In between, I whisper, “That is true.”

He unclasps my bra, the straps sliding down my arms until its all the way off. The cold air bites me and almost instantly hardens my nipples. I can see myself in the adjacent mirror, of how heavy I breathe, of how small I am in his arms. More than half-naked.

It’s one of the most visually stimulating things I’ve ever laid eyes on—and it involves me. The unsexy friend. The girl who doesn’t know passion.

He follows my gaze, and the desire in his movements amplifies. Times a million. He lifts me higher on his body, my breasts lined with his mouth. He tongue flicks over the barbell piercing, sensations bursting in lower places.

“Nik…” I gasp, and as my clutch tightens, so does his. Each finger scalding against my skin. You’re in public, Thora. Dear God.

I rest my forehead on his broad, muscular shoulder, biting my gums to keep these pleasured noises at bay. The spot between my legs throbs now. He drops me some, my forehead now to his chest. He places a hand on the back of my neck and the other rubs the inside of my thigh, teasing.

I rock into him, subconsciously craving a hardness that he can give me.

His teasing hand shifts my panties, and the moment he rubs my clit, my body shudders. His hand tightens on my neck, holding me in place, warming me, protecting me. My lips part, a noise stuck in my throat, as the sensitivity escalates.

I need something hard—

His finger slips inside of me while his thumb creates circular, rhythmic motions over my clit. I shut my eyes, blinded by a new fullness. A sheen of sweat builds across my skin.

He presses his body harder, pinning me more to the wall. I reach down to feel his hand between my legs, and he kisses me again, my head floating away.

He pulses his finger inside of me, and he pauses for a brief second to fit another. I lean my head back. “I don’t…” know. If this will hurt.

He kisses me like trust me. “You’re wet enough,” he says lowly, his arousal clipping his deep words.

I inhale and lean back towards him, resting my cheek on his chest. I wrap my arms around his ribs, as far as they’ll go (which is not far at all). And he slips another finger in me, tight but not painful.

His pace begins again, deeper.

I’m going to come soon. I climb up the tallest pole, towards the peak. I tremble, my mouth open against his flesh. I cry into his chest, the noise muffled there. And then I feel myself clench around his fingers, my eyes almost rolling back.

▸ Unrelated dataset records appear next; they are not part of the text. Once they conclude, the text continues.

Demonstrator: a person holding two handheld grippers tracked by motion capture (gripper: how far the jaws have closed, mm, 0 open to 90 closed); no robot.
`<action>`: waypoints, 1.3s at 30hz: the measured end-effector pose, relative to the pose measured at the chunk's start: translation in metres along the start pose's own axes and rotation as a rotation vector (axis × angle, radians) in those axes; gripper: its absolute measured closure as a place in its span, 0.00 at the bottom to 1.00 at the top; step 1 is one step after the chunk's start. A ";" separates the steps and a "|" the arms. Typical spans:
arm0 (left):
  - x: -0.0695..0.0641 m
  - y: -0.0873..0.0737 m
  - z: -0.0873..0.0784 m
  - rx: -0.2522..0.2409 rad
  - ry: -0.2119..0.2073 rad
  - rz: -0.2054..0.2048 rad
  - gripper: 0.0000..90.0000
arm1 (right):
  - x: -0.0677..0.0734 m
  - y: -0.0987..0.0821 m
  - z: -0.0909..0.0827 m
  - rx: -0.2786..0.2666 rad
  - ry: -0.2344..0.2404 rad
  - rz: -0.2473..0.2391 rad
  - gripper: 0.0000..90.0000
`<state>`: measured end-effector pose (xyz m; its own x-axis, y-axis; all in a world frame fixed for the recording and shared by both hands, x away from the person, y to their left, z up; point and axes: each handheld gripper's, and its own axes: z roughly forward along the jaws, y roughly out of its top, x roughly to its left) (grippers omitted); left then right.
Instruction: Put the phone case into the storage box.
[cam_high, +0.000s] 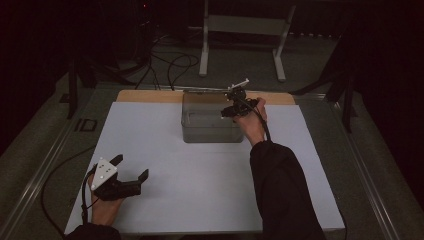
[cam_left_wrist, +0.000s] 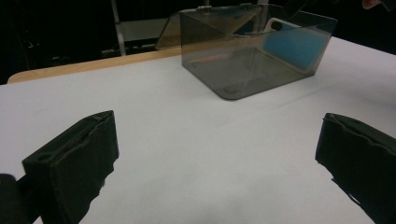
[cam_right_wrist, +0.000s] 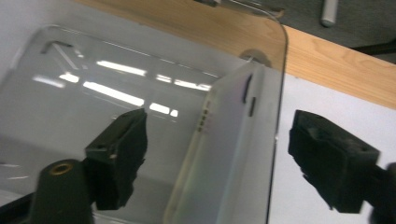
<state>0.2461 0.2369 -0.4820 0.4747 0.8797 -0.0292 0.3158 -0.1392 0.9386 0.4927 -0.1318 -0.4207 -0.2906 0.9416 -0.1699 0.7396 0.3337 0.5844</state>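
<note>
A smoky clear plastic box (cam_high: 210, 131) stands at the far middle of the white sheet (cam_high: 200, 190). Inside it a flat white device (cam_right_wrist: 224, 140) stands on edge against the box's right wall; the left gripper view shows its blue face (cam_left_wrist: 292, 44). My right gripper (cam_high: 231, 107) hovers over the box's right rim. Its jaws are open, one on each side of the device and the wall (cam_right_wrist: 275, 116), and the pads touch neither. My left gripper (cam_high: 132, 166) rests low at the near left, open and with nothing in it, pointing toward the box (cam_left_wrist: 252, 70).
A strip of bare wooden tabletop (cam_high: 150, 95) runs behind the sheet. Beyond the table are a grey metal stand (cam_high: 240, 25) and loose cables (cam_high: 170, 65) on the floor. A wide stretch of white sheet lies between my left gripper and the box.
</note>
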 end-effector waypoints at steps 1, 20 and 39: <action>0.000 0.000 0.000 0.000 0.000 0.000 0.01 | 0.000 0.000 0.000 0.000 0.000 0.000 0.19; 0.000 -0.002 0.000 0.005 0.006 0.005 0.01 | 0.001 -0.022 -0.025 -0.181 0.165 -0.032 0.14; 0.000 -0.002 0.000 0.006 0.012 0.004 0.01 | -0.005 -0.042 -0.046 -0.330 0.260 -0.009 0.14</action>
<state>0.2453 0.2375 -0.4835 0.4659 0.8846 -0.0211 0.3188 -0.1456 0.9366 0.4349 -0.1529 -0.4078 -0.4712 0.8820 0.0053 0.5145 0.2699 0.8139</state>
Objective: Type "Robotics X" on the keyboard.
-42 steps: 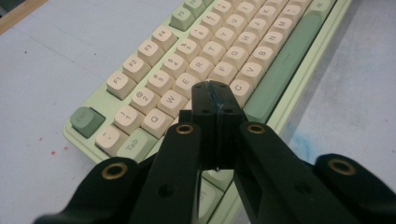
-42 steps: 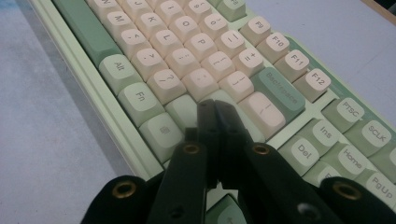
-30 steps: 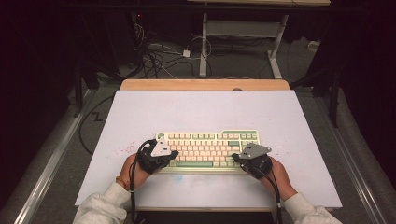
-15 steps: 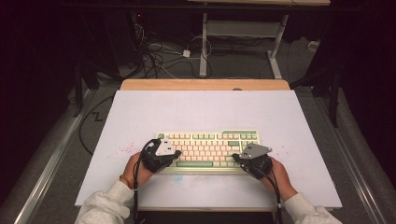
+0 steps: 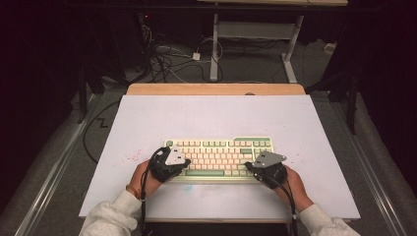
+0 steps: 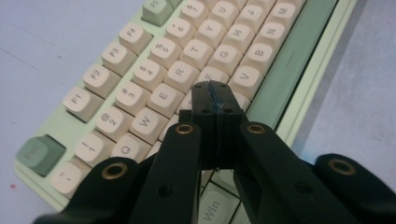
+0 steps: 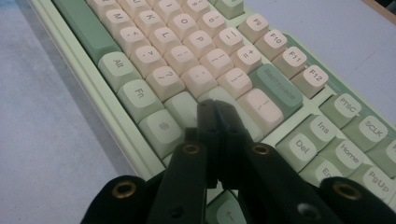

While I ride the descent, he holds me still, his thumb caressing the skin on my neck. In my ear, he whispers, “Get used to this. It’s going to happen more often.”

I don’t see how I can ever get used to that. It’ll always be a rush. But I’m not complaining at all. I’m definitely an advocate of experiencing this again.

I pull back some, registering where we are. In the middle of the day. A dressing room. “I think…I’m going to just buy those…” I say with a nod at the lingerie hangers.

His intense eyes are fixed on me. “Good idea.” He licks his lips. “Exhale for me.”

I do. And he slowly retracts his fingers, a slight pinch of pain down below. I stifle a wince and inhale sharply. “We’re not going to fit together.”

“We are,” he says lowly. “In all ways.”

I hope he’s right. Because I don’t want this to end here.

Act Twenty-Five

Three and a half months in Vegas and summer is gone, but today is still the hottest day of the year, which is cause for celebration in this city. The Masquerade’s Wet & Wild Bash is one of the biggest pool parties I’ve ever been to, and I’d revel in the DJ, masses of bikini-clad girls, six-pack guys, open bar (for Masquerade employees only) and decently cold water if I didn’t feel like a semi-truck rolled over me this morning.

Bruises mar my arms, thighs, ankles—war wounds from apparatuses and training seven days a week. Now in a salmon-pink bathing suit, the bruises are visible, including a nasty green and brown welt on my upper-thigh.

I try to hide the pain in my muscles and joints while I stand beside a high-top table near the cabanas, overflowing with people. I can’t even see the lounge cushions beneath the bodies—same almost applies for the pool.

I rub my swollen knuckles, waiting for Nikolai to return with drinks. Amour isn’t playing tonight. Management scattered Infini in their time-slots, and Nik didn’t seem pleased by it. Maybe it’s a sign the show isn’t performing well.